Dock's workflow starts in sales and extends into customer success:

  • Deal Rooms: Personalized workspaces for active sales cycles, letting buyers share internally and giving sellers visibility into engagement (who viewed what, when)
  • Customer Onboarding: Structured onboarding plans with task tracking, embedded resources, and client sign-off
  • Content Library: An AI-tagged repository of customer-facing assets (PDFs, videos, decks) that syncs with Google Drive and SharePoint
  • AI Documents: Pre-built prompts to generate proposals, business cases, mutual action plans, and follow-up emails from live CRM data
  • Learning Playbooks: Internal enablement content for reps alongside external client content
  • CPQ / Order Forms: Configure-price-quote functionality for generating sales proposals and order forms

Dock's CRM integrations are a meaningful differentiator. HubSpot and Salesforce automation can trigger workspace creation, surface or hide content, and complete tasks based on deal stage—meaning workspaces stay in sync with your pipeline without manual updates.

Pricing

Dock has a genuinely free tier: 50 workspaces, basic integrations (Slack, Loom, PandaDoc), no time limits. This is unusually generous for the category.

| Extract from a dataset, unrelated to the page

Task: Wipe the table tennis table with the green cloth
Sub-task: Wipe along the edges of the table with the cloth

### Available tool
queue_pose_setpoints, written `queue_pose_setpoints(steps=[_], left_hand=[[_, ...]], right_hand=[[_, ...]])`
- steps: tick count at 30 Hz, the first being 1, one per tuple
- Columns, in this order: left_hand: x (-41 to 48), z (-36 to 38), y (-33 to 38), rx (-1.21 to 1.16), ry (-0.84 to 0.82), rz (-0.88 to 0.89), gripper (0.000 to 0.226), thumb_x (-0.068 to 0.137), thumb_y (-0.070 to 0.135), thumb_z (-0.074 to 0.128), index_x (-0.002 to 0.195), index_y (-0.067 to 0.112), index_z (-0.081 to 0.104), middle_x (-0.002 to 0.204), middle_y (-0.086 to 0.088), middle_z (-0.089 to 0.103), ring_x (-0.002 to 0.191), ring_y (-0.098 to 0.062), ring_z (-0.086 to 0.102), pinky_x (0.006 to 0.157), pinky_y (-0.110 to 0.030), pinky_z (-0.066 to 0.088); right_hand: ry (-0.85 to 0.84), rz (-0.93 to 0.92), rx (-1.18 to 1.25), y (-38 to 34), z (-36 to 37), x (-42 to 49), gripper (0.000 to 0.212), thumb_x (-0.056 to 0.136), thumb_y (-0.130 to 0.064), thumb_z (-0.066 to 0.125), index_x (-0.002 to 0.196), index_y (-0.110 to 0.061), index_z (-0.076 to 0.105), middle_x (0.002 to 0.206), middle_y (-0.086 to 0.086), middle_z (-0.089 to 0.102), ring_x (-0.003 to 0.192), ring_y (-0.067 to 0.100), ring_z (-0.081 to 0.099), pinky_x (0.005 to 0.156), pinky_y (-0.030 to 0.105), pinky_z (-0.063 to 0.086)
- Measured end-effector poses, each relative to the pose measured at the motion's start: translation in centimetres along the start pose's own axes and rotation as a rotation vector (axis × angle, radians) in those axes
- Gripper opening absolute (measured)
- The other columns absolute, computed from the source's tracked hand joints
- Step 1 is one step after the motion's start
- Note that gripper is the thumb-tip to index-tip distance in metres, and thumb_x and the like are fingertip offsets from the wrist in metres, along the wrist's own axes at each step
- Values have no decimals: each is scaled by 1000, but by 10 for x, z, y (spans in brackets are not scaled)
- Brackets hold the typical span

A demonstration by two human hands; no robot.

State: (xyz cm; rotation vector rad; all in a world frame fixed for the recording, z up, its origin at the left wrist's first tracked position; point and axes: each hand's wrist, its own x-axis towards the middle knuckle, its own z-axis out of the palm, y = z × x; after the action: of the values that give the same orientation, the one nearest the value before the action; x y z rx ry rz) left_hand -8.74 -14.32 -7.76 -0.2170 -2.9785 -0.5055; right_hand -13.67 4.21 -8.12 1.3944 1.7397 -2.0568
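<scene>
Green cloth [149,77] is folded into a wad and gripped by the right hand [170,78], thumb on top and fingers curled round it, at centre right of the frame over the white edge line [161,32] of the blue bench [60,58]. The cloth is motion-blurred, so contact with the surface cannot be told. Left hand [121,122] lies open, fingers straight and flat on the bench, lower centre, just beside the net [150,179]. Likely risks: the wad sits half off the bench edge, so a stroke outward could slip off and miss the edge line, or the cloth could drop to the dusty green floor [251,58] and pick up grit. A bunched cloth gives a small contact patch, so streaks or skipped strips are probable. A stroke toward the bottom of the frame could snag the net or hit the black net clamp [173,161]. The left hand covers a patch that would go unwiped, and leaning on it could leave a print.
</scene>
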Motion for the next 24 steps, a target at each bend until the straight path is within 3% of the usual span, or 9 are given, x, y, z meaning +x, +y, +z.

The Standard plan runs approximately $60/month for 5 internal users, adding unlimited workspaces and basic CRM integration (Salesforce and HubSpot). Premium adds 10 users and unlocks advanced CRM features (custom fields, line items), content management, learning playbooks, sales order forms, connected workspaces, white-label (remove Dock branding), webhooks, and priority support. Enterprise pricing is custom. Additional seats across paid plans are $50/user/month. Importantly, Dock charges only for internal team members—clients and prospects access workspaces for free.

Limitations

Dock has no resource management, no financial tracking, no timesheets, and no revenue recognition. For a professional services team that needs to track margins or manage utilization, Dock simply isn't the right tool. It's also missing a formal project management layer—onboarding plans are task-list-driven, not Gantt-based, which limits its usefulness for complex, long-horizon implementations.

When to choose Rocketlane

Rocketlane is the right call if you run a professional services organization where delivery complexity, resource utilization, and project financials are core operational concerns. If you're managing implementation projects measured in months, billing against rate cards, and trying to understand margin at the project level, Rocketlane's integrated PSA model is hard to replicate by stitching tools together. It's particularly strong for teams who've outgrown a combination of spreadsheets + a generic PM tool + a separate invoicing system.

When to choose Dock

Dock fits revenue teams—particularly those where sales and customer success are tightly coupled—who need a better way to collaborate with buyers and new clients. If your sales reps are sending messy follow-up emails with attachments, or your CS team is onboarding customers through scattered Notion pages and Google Docs, Dock provides a single link that consolidates everything. The free tier makes it a no-risk starting point for smaller teams, and the CRM automation makes it practical at scale. It's also the better fit if you want to start in the sales cycle and carry that workspace through onboarding.

Bottom line

These tools don't overlap as much as their shared "client portal" category tag implies. Rocketlane is a serious PSA platform for services businesses that need to manage delivery, people, and finances in one place—it's complex, opaque on pricing, and requires real implementation effort, but nothing else in this category matches its operational depth. Dock is leaner, faster to adopt, and genuinely free to try—but it's purpose-built for revenue teams, not operations teams. If you're comparing them head-to-head, the deciding question is: do you need to track project margins and resource utilization? If yes, Rocketlane. If you need to close deals faster and hand off customers cleanly, Dock.